◆ Work item ◆
Among the entries that follow, find the lines holding "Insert" and say how many there are, with no other words.

◆ Record excerpts ◆
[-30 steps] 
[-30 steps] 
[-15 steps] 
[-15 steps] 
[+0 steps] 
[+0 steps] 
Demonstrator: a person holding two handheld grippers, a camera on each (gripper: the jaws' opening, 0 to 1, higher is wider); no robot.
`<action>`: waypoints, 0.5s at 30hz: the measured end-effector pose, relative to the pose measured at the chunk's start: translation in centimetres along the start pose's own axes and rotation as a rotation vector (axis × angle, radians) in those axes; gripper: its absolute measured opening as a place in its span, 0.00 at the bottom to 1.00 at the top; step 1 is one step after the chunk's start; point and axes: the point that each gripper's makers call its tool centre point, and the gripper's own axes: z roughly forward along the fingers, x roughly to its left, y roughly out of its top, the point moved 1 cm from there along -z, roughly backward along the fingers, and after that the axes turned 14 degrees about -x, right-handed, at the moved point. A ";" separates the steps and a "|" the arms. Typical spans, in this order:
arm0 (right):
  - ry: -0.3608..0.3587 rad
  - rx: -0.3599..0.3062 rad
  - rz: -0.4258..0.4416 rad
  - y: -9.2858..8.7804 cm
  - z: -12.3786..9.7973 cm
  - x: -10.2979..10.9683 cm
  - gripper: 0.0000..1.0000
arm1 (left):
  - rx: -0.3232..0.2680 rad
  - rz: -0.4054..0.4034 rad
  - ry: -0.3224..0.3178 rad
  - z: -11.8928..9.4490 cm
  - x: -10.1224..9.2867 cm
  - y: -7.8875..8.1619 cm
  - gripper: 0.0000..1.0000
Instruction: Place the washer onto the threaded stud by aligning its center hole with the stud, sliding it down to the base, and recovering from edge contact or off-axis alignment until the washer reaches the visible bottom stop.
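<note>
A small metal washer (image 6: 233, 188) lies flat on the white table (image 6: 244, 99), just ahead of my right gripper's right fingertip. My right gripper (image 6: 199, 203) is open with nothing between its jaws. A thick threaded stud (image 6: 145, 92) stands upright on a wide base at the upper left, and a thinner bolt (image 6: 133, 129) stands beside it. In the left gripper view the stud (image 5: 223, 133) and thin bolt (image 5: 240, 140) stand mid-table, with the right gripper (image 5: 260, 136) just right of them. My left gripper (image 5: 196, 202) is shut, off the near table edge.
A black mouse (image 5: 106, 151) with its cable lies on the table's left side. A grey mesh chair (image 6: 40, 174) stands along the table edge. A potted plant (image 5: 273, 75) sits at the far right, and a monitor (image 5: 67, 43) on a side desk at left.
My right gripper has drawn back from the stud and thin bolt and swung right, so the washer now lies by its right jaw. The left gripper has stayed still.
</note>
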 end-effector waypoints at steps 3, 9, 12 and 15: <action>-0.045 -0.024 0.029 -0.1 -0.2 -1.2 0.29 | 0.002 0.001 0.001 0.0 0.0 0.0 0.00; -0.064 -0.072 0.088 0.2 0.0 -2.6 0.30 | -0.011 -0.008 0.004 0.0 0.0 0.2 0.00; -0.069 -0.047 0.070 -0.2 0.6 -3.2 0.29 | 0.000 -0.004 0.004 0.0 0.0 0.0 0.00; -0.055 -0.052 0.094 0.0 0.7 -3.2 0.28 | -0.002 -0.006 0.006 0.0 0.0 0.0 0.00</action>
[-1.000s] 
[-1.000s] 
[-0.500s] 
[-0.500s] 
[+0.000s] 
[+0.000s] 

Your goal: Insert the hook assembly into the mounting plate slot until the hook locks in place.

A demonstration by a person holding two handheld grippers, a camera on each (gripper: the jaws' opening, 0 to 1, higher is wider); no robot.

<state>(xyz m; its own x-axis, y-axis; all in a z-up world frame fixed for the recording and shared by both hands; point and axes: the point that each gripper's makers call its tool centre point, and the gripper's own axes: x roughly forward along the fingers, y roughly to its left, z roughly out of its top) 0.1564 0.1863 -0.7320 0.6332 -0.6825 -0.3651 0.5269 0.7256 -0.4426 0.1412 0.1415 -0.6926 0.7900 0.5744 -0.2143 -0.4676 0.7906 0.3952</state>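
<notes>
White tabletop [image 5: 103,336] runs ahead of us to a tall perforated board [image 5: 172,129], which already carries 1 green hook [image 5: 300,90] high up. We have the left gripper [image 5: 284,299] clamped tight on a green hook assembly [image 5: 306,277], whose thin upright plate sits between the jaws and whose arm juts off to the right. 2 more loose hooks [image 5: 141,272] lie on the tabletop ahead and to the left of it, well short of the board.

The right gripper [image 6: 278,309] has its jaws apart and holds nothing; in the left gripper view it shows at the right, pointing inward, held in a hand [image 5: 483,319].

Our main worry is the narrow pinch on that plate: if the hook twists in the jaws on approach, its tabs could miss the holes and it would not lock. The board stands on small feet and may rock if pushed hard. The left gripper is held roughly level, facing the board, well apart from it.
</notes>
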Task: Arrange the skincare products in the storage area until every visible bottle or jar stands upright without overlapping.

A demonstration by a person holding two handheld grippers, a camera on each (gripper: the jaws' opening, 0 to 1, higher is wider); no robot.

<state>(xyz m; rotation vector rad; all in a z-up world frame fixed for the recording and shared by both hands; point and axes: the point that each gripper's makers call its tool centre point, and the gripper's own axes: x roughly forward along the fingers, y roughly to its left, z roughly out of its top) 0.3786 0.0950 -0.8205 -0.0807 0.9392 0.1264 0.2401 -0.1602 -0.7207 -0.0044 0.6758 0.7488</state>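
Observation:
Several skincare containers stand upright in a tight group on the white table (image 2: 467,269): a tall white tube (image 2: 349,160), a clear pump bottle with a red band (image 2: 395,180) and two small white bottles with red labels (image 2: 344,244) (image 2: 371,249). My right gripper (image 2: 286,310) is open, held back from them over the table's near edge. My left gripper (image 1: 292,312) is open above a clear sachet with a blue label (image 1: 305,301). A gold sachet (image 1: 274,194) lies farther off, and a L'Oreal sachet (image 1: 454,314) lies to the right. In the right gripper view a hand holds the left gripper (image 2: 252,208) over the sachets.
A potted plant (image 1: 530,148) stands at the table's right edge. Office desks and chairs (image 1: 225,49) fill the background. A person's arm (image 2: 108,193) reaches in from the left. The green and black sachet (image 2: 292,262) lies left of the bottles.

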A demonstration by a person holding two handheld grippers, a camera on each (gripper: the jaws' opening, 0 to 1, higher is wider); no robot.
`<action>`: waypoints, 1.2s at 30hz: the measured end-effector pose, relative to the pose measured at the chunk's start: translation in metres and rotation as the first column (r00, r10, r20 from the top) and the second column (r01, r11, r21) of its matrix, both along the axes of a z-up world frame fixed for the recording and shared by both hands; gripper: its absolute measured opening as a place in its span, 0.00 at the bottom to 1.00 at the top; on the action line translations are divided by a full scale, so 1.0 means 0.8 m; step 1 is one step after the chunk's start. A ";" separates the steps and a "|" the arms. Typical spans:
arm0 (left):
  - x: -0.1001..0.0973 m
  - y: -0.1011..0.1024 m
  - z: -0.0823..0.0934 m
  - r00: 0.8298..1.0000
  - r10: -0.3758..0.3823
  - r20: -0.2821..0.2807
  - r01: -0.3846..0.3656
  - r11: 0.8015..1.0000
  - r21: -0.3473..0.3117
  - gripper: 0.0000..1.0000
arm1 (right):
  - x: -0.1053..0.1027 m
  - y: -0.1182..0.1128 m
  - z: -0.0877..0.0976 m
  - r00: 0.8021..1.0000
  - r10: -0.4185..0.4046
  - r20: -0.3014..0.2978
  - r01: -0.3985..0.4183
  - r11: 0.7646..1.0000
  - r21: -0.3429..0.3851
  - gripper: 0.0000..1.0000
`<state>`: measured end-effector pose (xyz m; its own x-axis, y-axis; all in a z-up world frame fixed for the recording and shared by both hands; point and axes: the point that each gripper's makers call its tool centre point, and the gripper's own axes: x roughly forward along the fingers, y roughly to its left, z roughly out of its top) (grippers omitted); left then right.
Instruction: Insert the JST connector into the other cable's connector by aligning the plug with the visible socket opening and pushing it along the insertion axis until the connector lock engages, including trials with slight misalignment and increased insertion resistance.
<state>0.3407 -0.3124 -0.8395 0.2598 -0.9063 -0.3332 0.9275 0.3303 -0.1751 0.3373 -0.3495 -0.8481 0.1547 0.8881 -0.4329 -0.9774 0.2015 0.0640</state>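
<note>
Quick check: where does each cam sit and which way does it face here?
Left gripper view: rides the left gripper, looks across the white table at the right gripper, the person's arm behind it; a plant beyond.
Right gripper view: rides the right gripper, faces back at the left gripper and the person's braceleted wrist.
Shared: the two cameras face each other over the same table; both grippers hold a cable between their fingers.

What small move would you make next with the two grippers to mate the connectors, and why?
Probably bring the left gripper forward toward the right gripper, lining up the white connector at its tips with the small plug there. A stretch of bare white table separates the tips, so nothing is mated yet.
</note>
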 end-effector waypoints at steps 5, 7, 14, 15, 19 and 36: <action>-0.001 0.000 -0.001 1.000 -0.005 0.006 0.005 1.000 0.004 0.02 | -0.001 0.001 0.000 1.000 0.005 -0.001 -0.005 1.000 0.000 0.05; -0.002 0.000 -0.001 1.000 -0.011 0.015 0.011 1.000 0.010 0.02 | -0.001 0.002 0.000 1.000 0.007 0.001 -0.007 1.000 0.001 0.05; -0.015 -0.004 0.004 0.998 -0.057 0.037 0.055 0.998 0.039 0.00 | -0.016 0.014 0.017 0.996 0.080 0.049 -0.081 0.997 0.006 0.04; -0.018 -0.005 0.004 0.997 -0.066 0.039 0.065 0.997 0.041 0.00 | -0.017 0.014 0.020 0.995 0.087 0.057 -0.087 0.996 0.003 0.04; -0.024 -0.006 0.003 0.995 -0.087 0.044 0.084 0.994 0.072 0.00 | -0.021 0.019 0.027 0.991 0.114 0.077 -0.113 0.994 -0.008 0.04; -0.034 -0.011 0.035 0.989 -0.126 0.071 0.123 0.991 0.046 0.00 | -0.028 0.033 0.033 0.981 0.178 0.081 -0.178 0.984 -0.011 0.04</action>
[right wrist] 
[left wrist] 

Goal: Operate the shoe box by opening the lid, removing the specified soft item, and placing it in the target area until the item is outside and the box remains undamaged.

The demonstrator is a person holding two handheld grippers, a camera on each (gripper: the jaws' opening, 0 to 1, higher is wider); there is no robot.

◆ Your solution ◆
2